In fact, in many way, this is not especially good television. It's very dry, a bit stilted and there's no entertainment, just a presentation of awards. And half a century later, there will be people on stage here who most audiences won't recognize. Though make no mistake, it's still great history, and there are a lot of seriously impressive presenters and winners. Just for starters, it's introduced at length by Henry Fonda. But that's not the point here. The point is that, among all the dryness and great highlights, there are these two particular moments that are particularly special. One will be most-special to lovers of theater, though I think it will still hold meaning for many others. But it's the second one that leaps out above everything.

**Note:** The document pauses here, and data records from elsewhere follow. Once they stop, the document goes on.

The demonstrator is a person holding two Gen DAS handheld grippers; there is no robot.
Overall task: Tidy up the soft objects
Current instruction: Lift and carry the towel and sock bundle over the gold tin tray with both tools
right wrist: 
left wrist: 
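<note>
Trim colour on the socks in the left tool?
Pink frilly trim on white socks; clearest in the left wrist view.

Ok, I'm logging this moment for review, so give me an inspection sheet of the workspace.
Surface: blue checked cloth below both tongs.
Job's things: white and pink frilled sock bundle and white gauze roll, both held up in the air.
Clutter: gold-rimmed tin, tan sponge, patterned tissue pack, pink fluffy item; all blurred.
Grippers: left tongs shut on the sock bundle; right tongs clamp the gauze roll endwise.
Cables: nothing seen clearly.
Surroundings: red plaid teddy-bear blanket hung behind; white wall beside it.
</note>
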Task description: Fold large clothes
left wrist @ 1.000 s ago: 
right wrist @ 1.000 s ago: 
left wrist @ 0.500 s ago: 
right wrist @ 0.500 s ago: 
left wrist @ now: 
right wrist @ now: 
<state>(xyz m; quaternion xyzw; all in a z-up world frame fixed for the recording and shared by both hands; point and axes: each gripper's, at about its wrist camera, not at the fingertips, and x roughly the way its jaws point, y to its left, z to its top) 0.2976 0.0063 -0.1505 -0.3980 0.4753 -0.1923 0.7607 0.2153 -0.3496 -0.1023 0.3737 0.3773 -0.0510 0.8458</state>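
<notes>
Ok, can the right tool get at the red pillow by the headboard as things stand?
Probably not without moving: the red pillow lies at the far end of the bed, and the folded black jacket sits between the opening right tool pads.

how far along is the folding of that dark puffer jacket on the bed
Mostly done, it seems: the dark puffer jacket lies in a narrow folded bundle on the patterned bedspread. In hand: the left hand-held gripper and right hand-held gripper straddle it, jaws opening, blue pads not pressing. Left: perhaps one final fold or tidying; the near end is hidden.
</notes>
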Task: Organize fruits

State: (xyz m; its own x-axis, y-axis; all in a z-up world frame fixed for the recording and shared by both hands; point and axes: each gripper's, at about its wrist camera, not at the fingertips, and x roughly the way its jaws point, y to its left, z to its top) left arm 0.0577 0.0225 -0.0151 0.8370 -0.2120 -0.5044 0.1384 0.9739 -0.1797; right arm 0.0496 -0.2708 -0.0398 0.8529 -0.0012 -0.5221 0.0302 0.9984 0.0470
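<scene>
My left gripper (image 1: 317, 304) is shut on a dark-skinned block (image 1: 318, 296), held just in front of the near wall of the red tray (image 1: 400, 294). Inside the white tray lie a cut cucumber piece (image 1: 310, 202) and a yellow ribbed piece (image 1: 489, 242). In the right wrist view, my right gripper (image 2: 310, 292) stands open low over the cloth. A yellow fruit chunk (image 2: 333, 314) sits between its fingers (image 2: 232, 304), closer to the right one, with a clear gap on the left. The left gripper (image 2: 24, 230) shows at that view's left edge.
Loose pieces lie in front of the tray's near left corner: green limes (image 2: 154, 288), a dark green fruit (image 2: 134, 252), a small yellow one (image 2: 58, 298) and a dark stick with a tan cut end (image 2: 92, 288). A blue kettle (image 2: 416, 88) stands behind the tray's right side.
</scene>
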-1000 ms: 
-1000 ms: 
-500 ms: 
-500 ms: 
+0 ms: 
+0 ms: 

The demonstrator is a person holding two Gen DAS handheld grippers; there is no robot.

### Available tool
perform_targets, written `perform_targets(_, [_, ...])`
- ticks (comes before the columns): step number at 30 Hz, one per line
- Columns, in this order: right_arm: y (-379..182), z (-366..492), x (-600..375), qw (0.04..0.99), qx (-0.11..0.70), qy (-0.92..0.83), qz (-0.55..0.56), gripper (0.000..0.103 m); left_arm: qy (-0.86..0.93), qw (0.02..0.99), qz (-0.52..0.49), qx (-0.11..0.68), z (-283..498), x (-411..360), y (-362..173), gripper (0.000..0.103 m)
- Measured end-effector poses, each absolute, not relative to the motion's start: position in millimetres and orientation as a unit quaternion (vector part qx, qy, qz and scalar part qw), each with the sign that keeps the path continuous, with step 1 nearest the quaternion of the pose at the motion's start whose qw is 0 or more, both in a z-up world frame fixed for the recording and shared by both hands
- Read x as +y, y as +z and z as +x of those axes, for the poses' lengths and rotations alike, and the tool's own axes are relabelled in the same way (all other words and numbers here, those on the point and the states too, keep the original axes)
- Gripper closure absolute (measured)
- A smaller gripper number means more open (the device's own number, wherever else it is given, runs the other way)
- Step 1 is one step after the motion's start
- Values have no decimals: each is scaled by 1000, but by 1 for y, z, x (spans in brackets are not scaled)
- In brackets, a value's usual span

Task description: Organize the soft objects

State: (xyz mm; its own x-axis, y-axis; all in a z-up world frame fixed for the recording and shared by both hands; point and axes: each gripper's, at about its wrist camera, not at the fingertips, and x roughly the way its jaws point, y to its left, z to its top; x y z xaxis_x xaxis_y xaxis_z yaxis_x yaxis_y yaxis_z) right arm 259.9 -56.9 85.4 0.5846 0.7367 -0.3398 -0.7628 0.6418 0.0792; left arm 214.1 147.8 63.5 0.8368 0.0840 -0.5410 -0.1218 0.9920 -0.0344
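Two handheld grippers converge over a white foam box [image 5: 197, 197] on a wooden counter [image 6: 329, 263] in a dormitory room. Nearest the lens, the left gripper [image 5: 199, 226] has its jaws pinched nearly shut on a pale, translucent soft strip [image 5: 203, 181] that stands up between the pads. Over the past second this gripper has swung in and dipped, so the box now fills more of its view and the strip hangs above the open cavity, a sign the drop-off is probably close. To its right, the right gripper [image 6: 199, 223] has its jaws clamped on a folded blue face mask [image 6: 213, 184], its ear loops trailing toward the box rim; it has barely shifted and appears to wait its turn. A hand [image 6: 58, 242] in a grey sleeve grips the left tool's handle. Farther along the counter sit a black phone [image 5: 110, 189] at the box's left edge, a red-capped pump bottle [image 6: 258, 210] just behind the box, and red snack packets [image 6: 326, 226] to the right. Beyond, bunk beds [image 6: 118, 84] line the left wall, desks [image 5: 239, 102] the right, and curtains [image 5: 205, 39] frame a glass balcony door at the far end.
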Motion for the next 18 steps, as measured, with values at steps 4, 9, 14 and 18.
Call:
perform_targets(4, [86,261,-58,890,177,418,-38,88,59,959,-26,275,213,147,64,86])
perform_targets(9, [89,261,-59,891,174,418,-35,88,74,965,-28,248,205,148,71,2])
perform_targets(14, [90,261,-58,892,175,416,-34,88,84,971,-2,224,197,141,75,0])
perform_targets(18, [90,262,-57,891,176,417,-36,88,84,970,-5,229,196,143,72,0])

For me personally, aside from all that, the reason I especially wanted to watch this 1960 Tony broadcast when I saw it existed is because of its connection to what readers of this site know is perhaps my fave musical, Fiorello!, with a score by my recent pal Sheldon Harnick and Jerry Bock. What I knew from the date is that this was the year that Fiorello! tied with The Sound of Music for Best Musical. (And get this, one of the shows that didn't win was Gypsy. That's how great this year was.) I really wanted to see that. As a result of it winning, though, what is so special in this broadcast is who gives the acceptance speech for Fiorello! It's the show's director, who is one of the legends in theater history -- George Abbott! At the time of this broadcast, the 72-year-old Abbott was already a legend -- but what's remarkable is that he lived for another thirty-five years, passing away at the age of 107, and still working (albeit as a consultant) until he was 100. So, it is a complete historical joy to see his speech, which comes around the 44:00 mark. (Later in the broadcast he wins for Best Director, but his speech is very short. Basically, "It's nice to be up here again.") George Abbott, for goodness sake.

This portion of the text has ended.